Since its discovery in 2004, graphene has attracted tremendous interest due to its exceptional and advantageous physical properties [1]. However, to implement graphene as a leader material for future applications not only the challenges posed by the large scale growth need to be tackled but also a crystalline quality as comparable to mechanically exfoliated samples from graphite need to be obtained. Although, chemical vapor deposition (CVD) constitutes the mainstream among the large scale growth techniques [2], new routes still needed to be explored.

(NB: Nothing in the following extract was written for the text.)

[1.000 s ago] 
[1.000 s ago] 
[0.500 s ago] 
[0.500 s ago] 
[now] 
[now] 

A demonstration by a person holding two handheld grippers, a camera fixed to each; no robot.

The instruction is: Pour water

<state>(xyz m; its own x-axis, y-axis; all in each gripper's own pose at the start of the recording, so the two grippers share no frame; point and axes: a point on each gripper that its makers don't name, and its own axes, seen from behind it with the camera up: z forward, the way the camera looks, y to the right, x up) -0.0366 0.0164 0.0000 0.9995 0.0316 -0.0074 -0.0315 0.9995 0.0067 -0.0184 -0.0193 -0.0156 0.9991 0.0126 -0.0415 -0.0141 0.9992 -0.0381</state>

In the present study, we proposed to fabricate graphene by pulsed laser deposition (PLD) technique. PLD is a well-known technique for the deposition of amorphous carbon (a-C) such as DLC (Diamond-Like-Carbon) [3]. By ablating a graphite target, thin DLC films has been deposited by PLD under high vacuum condition either on catalytic metal (Ni, Cu) thin film or directly on the substrates (n-doped Si, fused silica) followed by a sputtered nickel metal thin capping layer. The growth process involves vacuum annealing of the ablated a-C layer and a natural cooling way. The dependence of graphene synthesis on process conditions, including the a-C thickness, temperature, setting time, and gas flow (Ar/H2) were investigated. The quality of graphene is examined through Raman analysis, UV-VIS spectroscopy and microscopic studies (AFM, SEM…). SERS applications of the PLD-based graphene layer have also been demonstrated. Our method provides a new route to produce large scale graphene with good crystalline quality and good electrical properties, which is an important step for future applications.

[1] C. Yan, J. H. Cho and J. –H. Ahn, Nanoscale, 4 (2012) 4870.

[2] D. R. Cooper et al., ISRN Condensed Matter Physics, D. R. Cooper, B. D’Anjou, N. Ghattamaneni, B. Harack,M. Hilke, A. Horth, N. Majlis, M. Massicotte, L. Vands-burger, E. Whiteway, et al., Volume 2012, ID 501686.(doi:10.5402/2012/501686)

[3] F. Garrelie, N. Benchikh, C. Donnet, R. Y. Fillit, J. N. Rouzaud, J. Y. Laval, and A. Pailleret, Appl. Phys. A 90 (2008) 211-217.